C’est en 2011 que Molly Rankin, leadeuse et chanteuse du groupe, rencontra peu à peu les autres membres à Toronto. Ils étaient encore loin d’imaginer qu’en quittant le Cap-Breton pour la métropole, ils allaient se retrouver en 2023 au Trabendo devant des fans surexcités de les voir ! Et ils en ont bavé pour y arriver car ils ont accumulé de petits jobs pour payer leurs premières tournées. Comme quoi, nous voir, ça se mérite !

Bien entendu, le public attend les classiques des deux premiers albums Alvvays (album éponyme) et Antisocialities. Cependant, la troisième et dernière sortie en date, Blue Rev, apparaît comme la reconnaissance totale de leur talent. Plus rock, plus énervé, plus électrique, plus joyeux, le quintet n’a pas pour autant perdu de son sens mélodique qui mêle à la perfection nostalgie et sentiments. Fort logiquement, Blue Rev fut acclamé par l’ensemble des médias spécialisés comme la Face B (et oui, on assume!) Vous l’aurez compris, les superlatifs ne vont pas manquer dans cet article.

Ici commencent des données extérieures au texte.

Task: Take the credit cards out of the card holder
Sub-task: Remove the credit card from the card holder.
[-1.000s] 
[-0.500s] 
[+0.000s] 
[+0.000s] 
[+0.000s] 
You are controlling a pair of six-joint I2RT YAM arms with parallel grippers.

Si les fans ont attendu 1924 jours pour les admirer sur scène, seront-ils d’accord pour rajouter une demi-heure d’attente pour la première partie Katie Malco ? L’artiste anglaise suit le groupe sur l’ensemble de leur tournée et propose un indie rock intimiste. En tout franchise, nous ne connaissons pas l’artiste mais on est prêt pour la découverte ! Les premiers titres sont très plaisants. La guitare rugit par moment. Mais il fait chaud, l’intérieur du Trabendo est une fournaise. De plus, le temps estival qui se marie avec la terrasse du lieu nous pousse à profiter de cet air frais tout en appréciant d’un peu plus loin le concert. Le merch nous tend les bras et la bière est trop rafraîchissante. Vingt minutes avant le début du concert, on se place là on peut dans une salle remplie et électrique.

Une musique cérémoniale amorce ce show qui sera millimétré en temps et en justesse. Alvvays défend essentiellement Blue Rev et balance sans vergogne les tubes de l’album tel que Pharmacist et After the Earthquake dès le coup d’envoi. Les bonnes surprises s’accumulent vite : la qualité sonore du live retranscrit à merveille la version studio. Le rendu est donc aussi propre que pro. Cet élément est terriblement important à prendre en compte lorsqu’on joue autant sur les émotions. Très vite nous sommes emportés par les harmonies teintées de mélancolie du groupe. Un technicien est spécialement attribué aux très nombreux changements de guitares de Molly qui cumule une petite collection de cinq de très haute gamme. Tout cela afin d’assurer une véritable fluidité dans le live ainsi qu’un rendu musical exceptionnellement fidèle. Un tel dispositif démontre bien qu’Alvvays grimpe en standing.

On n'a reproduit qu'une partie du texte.